While it is okay to condemn the apostle irrespective of the excuses he gave, the fact still remains that the Nigerian state for so long has paid lip service to the ills bedeviling the system. It is often said that history is the best teacher for today, tomorrow and the future.
However, the country has failed to learn. It has simply been an unwilling student. This apathy has created a vacuum, cum crater, that has now become a gorge, thereby making it difficult for the government to fill it up.
Many atrocities have been committed and have gone unpunished in Nigeria’s history of religious violence. Killings have been carried out by various groups under religious garbs with the government looking the other way. The government’s inaction somehow rubber-stamped the impunity of the killers and further reinforced their beliefs and confidence. It also strengthened their resolve to continue perpetrating the heinous crimes.

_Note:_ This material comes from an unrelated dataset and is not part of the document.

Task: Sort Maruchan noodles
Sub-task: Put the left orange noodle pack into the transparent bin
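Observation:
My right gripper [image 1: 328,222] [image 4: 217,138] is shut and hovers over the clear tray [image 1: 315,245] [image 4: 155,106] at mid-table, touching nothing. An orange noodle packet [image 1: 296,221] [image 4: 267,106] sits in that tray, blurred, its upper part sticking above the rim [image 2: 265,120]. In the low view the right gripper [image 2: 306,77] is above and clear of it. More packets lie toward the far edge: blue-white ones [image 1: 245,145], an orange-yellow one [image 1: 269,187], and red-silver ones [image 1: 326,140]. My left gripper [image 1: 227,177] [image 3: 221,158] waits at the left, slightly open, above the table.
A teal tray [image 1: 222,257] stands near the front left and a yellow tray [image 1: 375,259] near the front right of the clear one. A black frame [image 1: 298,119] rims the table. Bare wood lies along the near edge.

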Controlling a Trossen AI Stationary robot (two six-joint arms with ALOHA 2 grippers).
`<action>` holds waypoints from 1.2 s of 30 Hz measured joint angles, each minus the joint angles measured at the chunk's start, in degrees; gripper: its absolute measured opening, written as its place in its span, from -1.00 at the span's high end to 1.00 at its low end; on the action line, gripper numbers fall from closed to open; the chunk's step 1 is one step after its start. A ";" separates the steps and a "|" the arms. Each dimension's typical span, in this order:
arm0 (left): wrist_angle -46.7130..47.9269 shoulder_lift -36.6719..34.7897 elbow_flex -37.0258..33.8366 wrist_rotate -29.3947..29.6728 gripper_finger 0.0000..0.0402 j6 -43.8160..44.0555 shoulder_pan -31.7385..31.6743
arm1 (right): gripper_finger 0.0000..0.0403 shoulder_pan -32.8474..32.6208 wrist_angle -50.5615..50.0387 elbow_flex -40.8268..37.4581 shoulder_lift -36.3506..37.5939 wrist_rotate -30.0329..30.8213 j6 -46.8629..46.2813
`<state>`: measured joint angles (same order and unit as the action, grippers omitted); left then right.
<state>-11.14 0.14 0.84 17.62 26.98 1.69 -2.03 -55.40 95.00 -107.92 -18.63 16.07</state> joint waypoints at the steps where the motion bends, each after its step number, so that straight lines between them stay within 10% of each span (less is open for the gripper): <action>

This is a dangerous situation that can only dent the peoples’ belief and trust in the ability of the Federal government to ensure their security. It also called into question the sanctity of the ‘one Nigeria’ mantra   being bandied in Abuja and further raised eyebrows on the country’s professed secular constitution.
In a diverse, multi-ethnic country like Nigeria, it is important for those that are saddled with steering the wheels of state to acknowledge and respect the multi-cultural beliefs and faiths that would always be embedded in such peculiar political entity. Even the democratic government and principle in practice recognises and accepts this fact.
Under its tenets, respect for the minority and religious faiths is an essential feature in its modus-operandi. Hence, fear of bias and marginalization by a group seriously indicts any government practising democracy.

Unfortunately, Nigeria seems to be swimming towards this.  Some groups now feel the system is unfavourably skewed against them, no thanks to the government’s handling of the herdsmen and southern Kaduna killings.
The latter seems to have further stoked the embers of distrust and also vindicated those who feel there is a sinister campaign with state approval in southern Kaduna.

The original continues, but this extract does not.